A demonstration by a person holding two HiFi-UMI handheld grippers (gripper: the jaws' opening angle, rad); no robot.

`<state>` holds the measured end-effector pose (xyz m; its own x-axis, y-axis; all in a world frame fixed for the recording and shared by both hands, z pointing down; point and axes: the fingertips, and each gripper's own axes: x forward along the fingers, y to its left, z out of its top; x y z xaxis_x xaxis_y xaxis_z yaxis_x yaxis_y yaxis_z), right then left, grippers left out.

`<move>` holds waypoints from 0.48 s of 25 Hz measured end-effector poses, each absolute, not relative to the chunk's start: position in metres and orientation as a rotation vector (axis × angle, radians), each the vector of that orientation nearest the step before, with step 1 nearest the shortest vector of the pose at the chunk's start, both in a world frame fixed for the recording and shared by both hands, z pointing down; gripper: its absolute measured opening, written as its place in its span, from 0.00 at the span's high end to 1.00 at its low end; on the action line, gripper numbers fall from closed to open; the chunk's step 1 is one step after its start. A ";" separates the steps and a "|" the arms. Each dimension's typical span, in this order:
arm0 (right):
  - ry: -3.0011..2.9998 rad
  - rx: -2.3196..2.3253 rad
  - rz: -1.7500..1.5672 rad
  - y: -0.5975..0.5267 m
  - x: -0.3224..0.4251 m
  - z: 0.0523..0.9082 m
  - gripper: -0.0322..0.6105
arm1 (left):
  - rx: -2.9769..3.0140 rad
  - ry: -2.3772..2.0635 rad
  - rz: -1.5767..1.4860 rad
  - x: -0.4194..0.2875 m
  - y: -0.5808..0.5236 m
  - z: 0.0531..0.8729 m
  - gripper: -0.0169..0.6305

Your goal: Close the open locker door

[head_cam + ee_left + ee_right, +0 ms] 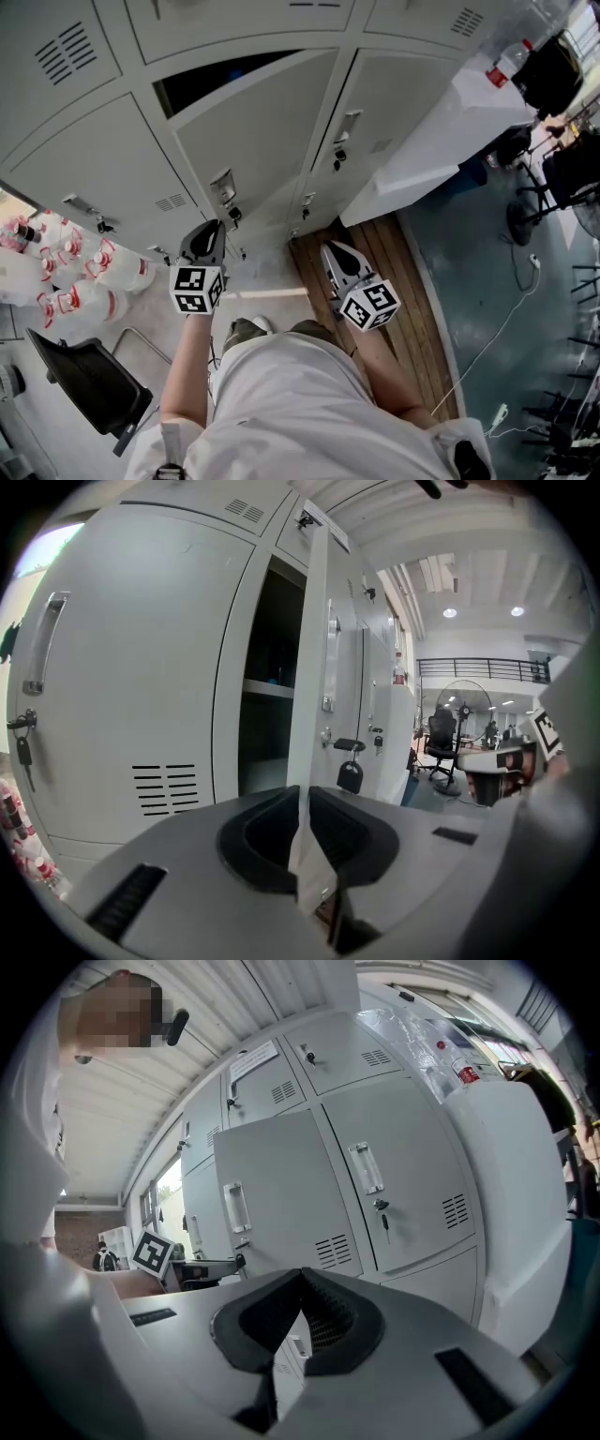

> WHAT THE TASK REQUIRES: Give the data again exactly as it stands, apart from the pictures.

> SOLUTION TO THE EXERCISE:
A demonstration by a person holding two HiFi-UMI handheld grippers (gripper: the jaws' opening angle, rad); no robot.

`<state>` holds the measured end-effector pose (xyz m; its own x-axis, y-axis; all in a world frame fixed for the recording and shared by both hands, z pointing down; point and axes: the fingertips, and each gripper's own axes: x forward along the fingers, y to its left, z out of its top; x y z xaxis_x xaxis_y xaxis_z yaxis_x yaxis_y yaxis_z), right then left, grippers left out.

`<move>` holds waypoints from 0.48 s of 25 Hz measured end-effector poses, each absolute, not relative to the chunk's start: position in metres and orientation as a rotation vector (axis × angle, radians), each the vector of that orientation nearest the step before, with step 1 nearest the shortest vector of the pose at the chunk's start, both in a world frame fixed for the recording and shared by both hands, z pointing down; gripper: its absolute measured opening, written as its place in its span, from 0.00 at the span's high end to 1.00 at its low end; on the action line, gripper numbers fall from closed to open; the chunk's step 1 is one step after its start. A ";" separates the steps and a "|" the arms. Each dimension's typical span, in this order:
arm0 (right):
  - ry: -3.0011..2.9998 rad
  - rx: -2.3196..2.3253 rad
  - rz: -1.7500..1.5672 rad
  - y: -0.5975..0.5267 m
  - x: -0.3224..0.4251 m
  - z: 0.0523..0.9082 m
  - gripper: -0.0322..0.6105
arm1 (left):
  - rx: -2.9769..3.0140 rad
  - ry: -2.3772..2.0635 rad
  - rz: -1.5767..1.4860 rad
  - x: -0.4194..0.2875 m
  - y: -0.5808..0.5236 m
  - z: 0.0531..0.8729 m
  - gripper: -0.0169..0.6305

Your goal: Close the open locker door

[head_cam + ee_left + ee_right, +0 ms] 

What needed an answer now has one.